(GIVEN INFORMATION)
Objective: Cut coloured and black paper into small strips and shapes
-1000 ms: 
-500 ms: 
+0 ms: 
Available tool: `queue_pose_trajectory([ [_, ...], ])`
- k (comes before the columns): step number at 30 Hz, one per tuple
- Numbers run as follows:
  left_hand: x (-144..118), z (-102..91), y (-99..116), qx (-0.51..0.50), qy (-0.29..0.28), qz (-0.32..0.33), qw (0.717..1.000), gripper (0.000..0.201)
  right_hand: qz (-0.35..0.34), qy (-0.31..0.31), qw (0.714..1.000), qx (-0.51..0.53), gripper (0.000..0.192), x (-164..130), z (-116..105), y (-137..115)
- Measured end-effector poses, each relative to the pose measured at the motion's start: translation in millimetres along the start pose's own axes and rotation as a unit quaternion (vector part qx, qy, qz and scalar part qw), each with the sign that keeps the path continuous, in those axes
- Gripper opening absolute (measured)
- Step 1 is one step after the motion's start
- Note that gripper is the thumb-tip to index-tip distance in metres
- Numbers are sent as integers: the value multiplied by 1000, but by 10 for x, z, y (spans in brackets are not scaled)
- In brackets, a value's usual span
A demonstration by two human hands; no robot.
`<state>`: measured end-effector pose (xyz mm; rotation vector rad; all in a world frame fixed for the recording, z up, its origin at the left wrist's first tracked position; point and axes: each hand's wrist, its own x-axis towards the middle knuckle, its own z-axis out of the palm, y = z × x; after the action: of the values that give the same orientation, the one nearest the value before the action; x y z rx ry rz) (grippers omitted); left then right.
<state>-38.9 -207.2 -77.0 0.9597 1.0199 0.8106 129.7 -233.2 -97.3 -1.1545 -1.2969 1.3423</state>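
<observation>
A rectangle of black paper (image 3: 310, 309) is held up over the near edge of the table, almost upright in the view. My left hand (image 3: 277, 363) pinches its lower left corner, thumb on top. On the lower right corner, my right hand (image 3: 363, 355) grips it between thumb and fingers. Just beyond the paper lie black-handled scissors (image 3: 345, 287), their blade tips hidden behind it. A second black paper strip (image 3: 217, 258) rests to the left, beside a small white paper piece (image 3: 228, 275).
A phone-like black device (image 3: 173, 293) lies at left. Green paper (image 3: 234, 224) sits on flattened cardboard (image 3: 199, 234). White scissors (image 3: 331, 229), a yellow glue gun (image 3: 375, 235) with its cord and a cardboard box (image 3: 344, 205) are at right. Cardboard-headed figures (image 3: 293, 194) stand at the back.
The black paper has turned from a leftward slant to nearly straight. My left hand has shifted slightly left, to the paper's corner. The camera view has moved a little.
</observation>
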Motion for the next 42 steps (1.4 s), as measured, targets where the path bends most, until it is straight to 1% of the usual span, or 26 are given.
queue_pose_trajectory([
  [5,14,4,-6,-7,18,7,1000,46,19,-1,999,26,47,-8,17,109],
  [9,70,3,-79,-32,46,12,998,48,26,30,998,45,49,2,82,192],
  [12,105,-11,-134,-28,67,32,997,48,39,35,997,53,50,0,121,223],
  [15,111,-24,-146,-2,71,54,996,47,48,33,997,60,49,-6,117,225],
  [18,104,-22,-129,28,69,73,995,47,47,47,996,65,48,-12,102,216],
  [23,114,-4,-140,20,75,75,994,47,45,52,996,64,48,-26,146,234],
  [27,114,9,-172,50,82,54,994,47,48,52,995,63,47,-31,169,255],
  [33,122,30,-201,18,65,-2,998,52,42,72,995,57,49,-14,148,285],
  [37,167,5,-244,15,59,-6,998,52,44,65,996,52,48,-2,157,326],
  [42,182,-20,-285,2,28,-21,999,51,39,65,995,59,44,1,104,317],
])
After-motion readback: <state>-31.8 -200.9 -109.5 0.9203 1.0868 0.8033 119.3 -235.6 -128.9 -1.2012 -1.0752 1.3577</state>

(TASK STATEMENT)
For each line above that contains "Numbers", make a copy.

(EXPECTED OUTPUT)
- Numbers run as follows:
- Numbers are sent as integers: the value multiplied by 1000, but by 10 for x, z, y (spans in brackets are not scaled)

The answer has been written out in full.